ACTION ITEM:
Your output must be the lines below from the line containing "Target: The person" to the line containing "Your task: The", both lines included, reproduced exactly and without pictures.

PROVIDED RECORDS Start Marker

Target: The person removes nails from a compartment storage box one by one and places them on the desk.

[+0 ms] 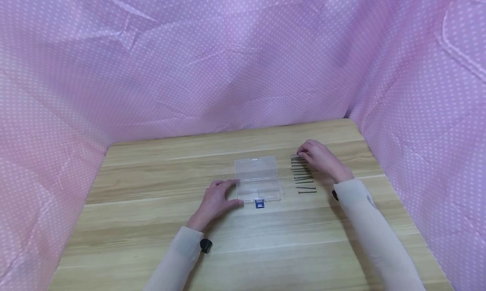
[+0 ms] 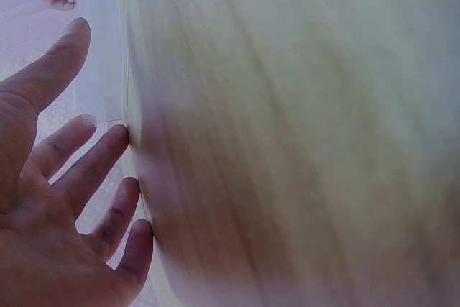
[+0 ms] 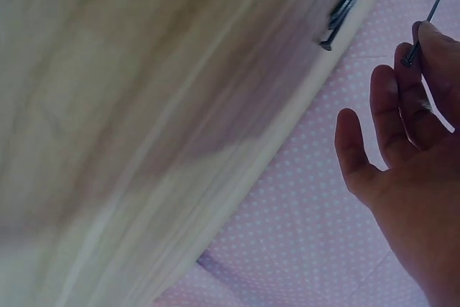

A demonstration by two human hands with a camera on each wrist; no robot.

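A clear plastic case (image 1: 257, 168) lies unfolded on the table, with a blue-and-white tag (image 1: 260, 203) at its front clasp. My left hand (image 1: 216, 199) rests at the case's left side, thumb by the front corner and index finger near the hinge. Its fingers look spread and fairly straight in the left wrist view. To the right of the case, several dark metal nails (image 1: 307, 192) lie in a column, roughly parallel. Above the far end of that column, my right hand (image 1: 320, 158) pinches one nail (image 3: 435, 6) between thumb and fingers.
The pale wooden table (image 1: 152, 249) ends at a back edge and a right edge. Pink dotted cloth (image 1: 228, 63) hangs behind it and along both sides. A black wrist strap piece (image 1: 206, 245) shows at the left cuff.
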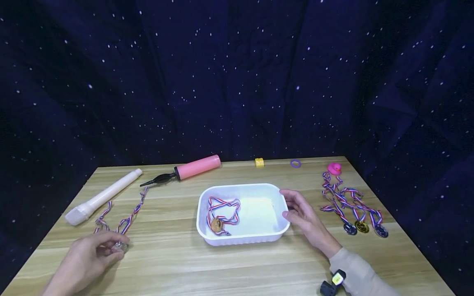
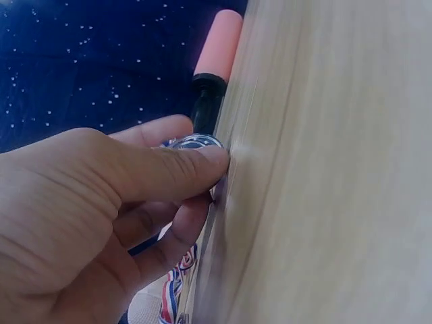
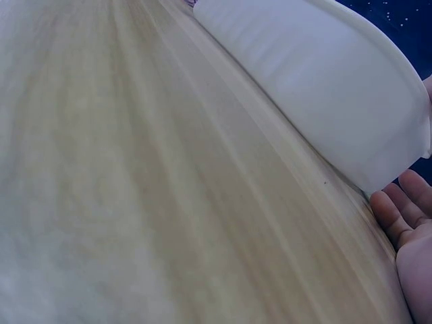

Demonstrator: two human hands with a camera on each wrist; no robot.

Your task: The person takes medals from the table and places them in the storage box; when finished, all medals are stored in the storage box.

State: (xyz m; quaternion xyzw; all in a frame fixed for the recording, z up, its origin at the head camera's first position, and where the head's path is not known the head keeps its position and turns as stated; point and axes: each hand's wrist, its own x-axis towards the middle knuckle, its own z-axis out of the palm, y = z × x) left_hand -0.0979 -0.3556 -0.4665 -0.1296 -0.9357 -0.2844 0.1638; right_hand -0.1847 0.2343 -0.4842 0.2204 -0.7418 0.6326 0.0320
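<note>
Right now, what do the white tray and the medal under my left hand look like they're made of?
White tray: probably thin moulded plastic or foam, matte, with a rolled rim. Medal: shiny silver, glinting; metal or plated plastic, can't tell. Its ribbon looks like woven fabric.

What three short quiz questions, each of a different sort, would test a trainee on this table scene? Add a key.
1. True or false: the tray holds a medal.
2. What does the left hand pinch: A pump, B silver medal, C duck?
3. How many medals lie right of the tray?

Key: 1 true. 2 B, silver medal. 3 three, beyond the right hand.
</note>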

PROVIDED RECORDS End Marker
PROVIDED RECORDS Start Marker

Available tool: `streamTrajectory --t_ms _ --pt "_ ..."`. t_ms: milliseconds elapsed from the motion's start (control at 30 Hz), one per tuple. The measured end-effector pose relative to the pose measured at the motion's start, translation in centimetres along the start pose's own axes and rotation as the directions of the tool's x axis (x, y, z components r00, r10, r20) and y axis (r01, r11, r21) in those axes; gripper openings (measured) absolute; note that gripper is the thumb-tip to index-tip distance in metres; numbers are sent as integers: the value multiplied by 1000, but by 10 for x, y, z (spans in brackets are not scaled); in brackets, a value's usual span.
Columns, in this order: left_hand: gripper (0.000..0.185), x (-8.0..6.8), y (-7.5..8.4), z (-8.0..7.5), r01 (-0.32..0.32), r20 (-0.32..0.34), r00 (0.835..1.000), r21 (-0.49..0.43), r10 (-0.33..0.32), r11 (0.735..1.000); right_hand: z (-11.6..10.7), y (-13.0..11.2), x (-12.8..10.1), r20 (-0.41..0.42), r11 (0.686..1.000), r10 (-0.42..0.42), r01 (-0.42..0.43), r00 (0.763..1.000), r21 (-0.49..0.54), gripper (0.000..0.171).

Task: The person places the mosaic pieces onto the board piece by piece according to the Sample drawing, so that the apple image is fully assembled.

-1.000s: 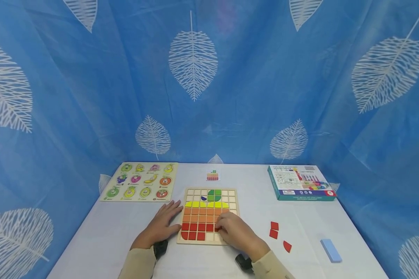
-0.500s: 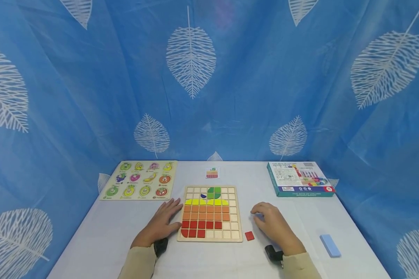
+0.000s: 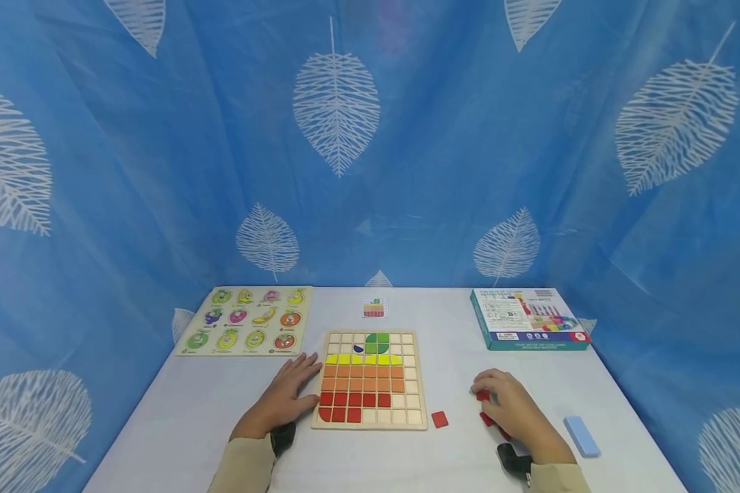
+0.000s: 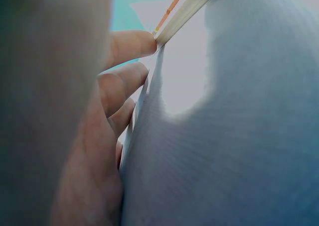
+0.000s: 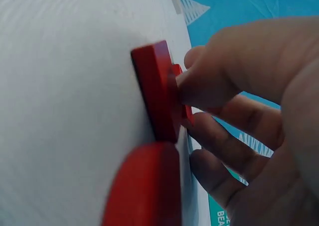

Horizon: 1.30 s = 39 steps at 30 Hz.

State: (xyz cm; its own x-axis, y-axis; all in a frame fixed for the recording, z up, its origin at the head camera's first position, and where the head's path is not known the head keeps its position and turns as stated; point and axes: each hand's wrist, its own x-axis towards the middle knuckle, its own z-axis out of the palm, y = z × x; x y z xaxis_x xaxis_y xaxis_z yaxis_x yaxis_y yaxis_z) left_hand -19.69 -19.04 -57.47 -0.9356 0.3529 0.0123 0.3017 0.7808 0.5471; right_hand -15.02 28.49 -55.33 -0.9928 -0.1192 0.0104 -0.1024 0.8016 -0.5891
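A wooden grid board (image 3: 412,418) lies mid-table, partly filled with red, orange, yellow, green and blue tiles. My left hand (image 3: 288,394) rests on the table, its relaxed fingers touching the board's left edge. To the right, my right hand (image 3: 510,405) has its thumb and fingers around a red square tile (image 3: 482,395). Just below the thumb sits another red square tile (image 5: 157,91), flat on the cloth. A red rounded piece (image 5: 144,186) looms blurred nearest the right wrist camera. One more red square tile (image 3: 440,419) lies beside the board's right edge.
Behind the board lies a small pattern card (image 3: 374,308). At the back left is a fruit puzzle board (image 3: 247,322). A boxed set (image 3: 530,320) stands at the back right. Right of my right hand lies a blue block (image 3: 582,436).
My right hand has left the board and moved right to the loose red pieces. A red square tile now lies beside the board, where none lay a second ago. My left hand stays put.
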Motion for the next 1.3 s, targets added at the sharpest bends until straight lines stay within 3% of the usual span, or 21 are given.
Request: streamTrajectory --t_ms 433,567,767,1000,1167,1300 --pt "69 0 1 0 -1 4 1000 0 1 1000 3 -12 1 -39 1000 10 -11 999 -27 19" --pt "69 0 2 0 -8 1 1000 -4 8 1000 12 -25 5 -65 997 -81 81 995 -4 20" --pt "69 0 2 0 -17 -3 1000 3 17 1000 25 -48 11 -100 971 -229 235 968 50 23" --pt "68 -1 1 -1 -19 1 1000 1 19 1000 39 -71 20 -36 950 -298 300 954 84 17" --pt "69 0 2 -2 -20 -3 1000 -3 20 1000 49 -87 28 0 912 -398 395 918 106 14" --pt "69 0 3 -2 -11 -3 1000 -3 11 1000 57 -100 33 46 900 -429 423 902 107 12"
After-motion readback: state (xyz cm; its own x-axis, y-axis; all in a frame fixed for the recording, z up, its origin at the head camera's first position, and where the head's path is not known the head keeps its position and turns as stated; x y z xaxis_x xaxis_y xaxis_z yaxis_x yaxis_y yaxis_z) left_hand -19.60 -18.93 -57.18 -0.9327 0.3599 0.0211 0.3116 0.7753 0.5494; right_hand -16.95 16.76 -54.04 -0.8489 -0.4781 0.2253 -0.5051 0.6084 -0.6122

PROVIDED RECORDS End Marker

YOUR SOLUTION:
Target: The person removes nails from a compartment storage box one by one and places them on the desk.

[+0 ms] 
[+0 ms] 
[+0 ms] 

A demonstration by two human hands with a camera on each wrist; no robot.

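A clear plastic case (image 1: 257, 168) lies unfolded on the table, with a blue-and-white tag (image 1: 260, 203) at its front clasp. My left hand (image 1: 216, 199) rests at the case's left side, thumb by the front corner and index finger near the hinge. Its fingers look spread and fairly straight in the left wrist view. To the right of the case, several dark metal nails (image 1: 307, 192) lie in a column, roughly parallel. Above the far end of that column, my right hand (image 1: 320, 158) pinches one nail (image 3: 435, 6) between thumb and fingers.
The pale wooden table (image 1: 152, 249) ends at a back edge and a right edge. Pink dotted cloth (image 1: 228, 63) hangs behind it and along both sides. A black wrist strap piece (image 1: 206, 245) shows at the left cuff.
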
Demonstrator: two human hands with a camera on each wrist; no robot.

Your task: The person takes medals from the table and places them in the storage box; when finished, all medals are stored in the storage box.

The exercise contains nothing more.